• Task instructions:
Output only the lines of the entries that follow, starting at the one with "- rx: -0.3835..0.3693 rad" and running down to the one with "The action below", both included and unchanged.

Dataset items:
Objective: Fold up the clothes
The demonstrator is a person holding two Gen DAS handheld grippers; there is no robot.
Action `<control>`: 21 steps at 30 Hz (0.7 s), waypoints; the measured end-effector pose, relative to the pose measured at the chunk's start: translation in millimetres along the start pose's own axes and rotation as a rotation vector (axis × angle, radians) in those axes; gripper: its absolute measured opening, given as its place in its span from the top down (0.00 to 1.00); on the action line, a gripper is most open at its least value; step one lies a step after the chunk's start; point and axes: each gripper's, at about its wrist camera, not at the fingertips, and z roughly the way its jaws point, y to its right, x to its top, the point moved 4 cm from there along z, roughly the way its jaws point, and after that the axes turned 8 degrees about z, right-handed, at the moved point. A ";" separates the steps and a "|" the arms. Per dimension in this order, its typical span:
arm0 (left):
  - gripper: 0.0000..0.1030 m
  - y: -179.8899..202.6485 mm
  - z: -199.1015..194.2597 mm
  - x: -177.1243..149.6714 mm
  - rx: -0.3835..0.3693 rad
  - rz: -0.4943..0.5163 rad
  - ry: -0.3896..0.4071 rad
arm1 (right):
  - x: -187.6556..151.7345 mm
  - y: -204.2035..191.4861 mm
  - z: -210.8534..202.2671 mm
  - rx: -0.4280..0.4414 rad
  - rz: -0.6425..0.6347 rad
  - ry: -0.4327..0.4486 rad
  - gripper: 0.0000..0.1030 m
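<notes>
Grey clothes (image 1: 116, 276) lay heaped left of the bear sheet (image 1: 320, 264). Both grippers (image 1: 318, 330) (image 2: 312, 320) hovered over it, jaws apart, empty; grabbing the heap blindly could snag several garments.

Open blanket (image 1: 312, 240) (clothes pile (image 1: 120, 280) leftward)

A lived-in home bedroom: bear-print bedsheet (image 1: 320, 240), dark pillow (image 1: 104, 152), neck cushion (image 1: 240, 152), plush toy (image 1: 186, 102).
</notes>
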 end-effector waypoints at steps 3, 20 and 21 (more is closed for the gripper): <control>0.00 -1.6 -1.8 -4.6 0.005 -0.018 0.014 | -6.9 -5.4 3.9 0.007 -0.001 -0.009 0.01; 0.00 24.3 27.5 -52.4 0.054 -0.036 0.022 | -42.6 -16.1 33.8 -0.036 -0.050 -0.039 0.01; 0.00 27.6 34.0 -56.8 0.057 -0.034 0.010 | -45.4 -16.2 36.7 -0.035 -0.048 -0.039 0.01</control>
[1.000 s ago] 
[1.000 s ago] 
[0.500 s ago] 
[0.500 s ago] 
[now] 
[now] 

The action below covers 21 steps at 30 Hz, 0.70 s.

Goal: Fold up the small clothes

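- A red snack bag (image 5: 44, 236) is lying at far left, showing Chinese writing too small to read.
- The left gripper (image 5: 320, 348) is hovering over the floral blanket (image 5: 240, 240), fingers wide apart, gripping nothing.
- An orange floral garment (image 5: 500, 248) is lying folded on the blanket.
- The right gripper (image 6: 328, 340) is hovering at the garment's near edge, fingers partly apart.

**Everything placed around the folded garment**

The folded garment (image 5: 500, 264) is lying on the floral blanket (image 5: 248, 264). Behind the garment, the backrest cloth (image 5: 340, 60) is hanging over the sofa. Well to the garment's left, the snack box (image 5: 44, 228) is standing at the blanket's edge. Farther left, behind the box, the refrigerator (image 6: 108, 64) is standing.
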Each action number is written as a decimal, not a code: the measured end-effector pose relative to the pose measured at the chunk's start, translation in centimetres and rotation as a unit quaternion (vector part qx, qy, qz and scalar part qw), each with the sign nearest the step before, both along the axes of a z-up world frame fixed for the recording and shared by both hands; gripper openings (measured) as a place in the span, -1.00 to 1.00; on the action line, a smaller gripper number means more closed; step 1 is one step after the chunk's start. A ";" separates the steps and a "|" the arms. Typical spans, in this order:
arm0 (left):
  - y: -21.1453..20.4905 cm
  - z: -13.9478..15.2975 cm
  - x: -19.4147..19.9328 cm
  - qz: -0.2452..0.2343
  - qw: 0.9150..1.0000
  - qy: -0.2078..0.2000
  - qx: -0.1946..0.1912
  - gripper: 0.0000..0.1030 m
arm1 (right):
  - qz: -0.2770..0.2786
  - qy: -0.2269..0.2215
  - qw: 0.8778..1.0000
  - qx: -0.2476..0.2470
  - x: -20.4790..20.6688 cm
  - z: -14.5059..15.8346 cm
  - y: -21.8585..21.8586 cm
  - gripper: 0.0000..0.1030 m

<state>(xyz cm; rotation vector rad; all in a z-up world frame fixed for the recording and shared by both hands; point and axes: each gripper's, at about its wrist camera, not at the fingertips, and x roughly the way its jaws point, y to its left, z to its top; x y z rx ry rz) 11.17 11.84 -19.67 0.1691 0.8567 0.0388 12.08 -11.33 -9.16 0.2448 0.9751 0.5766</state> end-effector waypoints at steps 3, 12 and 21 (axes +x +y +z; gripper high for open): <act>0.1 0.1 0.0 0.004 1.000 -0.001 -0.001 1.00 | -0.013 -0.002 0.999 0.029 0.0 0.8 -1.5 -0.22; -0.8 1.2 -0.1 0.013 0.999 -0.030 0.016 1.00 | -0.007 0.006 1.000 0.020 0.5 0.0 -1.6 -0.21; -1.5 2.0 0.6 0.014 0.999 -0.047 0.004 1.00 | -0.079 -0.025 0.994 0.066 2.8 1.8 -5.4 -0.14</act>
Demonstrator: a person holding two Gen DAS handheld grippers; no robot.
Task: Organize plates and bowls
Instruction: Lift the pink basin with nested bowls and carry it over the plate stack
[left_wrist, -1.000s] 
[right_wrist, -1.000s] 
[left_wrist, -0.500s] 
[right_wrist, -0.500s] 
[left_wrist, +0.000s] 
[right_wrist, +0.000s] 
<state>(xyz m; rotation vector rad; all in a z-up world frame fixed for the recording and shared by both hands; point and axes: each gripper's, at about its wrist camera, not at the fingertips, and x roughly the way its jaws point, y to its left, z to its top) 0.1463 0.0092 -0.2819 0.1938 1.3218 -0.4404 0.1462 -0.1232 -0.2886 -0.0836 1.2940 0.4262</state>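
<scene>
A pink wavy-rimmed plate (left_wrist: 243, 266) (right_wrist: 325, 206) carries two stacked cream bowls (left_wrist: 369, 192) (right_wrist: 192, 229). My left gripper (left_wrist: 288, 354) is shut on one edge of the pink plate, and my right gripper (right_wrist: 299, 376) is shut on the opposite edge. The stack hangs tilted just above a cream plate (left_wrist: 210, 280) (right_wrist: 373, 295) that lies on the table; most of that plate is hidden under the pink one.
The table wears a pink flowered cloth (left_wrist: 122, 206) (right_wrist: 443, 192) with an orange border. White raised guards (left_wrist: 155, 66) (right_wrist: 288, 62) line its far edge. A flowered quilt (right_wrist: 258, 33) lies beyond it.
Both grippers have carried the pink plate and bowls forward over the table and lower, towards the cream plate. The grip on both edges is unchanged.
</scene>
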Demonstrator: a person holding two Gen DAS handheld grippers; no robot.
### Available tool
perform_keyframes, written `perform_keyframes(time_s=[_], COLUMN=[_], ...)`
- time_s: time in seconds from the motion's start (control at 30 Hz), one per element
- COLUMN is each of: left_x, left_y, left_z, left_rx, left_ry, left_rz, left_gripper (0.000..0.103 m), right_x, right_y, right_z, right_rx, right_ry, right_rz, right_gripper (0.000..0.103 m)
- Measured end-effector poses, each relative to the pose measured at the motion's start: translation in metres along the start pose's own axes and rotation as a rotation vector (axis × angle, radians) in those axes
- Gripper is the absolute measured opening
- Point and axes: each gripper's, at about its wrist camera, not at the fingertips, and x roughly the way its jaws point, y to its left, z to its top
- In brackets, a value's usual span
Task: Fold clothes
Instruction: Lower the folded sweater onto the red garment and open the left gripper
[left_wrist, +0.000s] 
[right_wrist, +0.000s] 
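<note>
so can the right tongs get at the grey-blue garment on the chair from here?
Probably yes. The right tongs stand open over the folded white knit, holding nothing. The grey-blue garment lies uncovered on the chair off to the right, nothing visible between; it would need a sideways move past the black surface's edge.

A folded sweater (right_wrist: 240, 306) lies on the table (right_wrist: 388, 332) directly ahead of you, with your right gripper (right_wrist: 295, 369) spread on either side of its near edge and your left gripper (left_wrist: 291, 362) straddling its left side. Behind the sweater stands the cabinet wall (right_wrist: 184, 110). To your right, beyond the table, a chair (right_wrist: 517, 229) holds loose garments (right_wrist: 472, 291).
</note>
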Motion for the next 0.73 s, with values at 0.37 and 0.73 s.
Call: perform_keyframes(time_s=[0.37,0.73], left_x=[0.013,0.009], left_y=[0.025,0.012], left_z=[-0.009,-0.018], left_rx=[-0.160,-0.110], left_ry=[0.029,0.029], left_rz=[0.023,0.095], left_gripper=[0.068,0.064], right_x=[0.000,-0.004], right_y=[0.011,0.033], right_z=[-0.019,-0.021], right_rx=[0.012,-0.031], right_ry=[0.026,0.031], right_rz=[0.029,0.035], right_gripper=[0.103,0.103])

• Your response:
  - rx: -0.3835..0.3693 rad
  - rz: -0.4943..0.5163 rad
  - ry: -0.3896..0.4071 rad
arm1 (right):
  - x: -187.6556..151.7345 mm
  - y: -204.2035..191.4861 mm
  - z: -210.8534..202.2671 mm
  - rx: -0.4280..0.4414 rad
  - rz: -0.6425..0.6347 rad
  - ry: -0.4327..0.4486 rad
  - gripper: 0.0000..0.1030 m
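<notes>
Grey clothes (image 1: 116, 276) lay heaped left of the bear sheet (image 1: 320, 264). Both grippers (image 1: 318, 330) (image 2: 312, 320) hovered over it, jaws apart, empty; grabbing the heap blindly could snag several garments.

Open blanket (image 1: 312, 240) (clothes pile (image 1: 120, 280) leftward)

A lived-in home bedroom: bear-print bedsheet (image 1: 320, 240), dark pillow (image 1: 104, 152), neck cushion (image 1: 240, 152), plush toy (image 1: 186, 102).
</notes>
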 end-effector waypoints at steps 3, 20 and 21 (more is closed for the gripper): <control>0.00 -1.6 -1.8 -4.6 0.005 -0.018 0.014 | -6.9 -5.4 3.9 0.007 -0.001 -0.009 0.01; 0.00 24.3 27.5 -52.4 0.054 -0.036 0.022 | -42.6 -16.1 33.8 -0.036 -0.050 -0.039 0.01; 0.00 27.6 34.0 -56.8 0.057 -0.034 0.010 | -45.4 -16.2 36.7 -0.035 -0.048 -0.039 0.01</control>
[1.000 s ago] 
[1.000 s ago] 
[0.500 s ago] 
[0.500 s ago] 
[now] 
[now] 

The action below covers 21 steps at 30 Hz, 0.70 s.

The exercise requires no further output.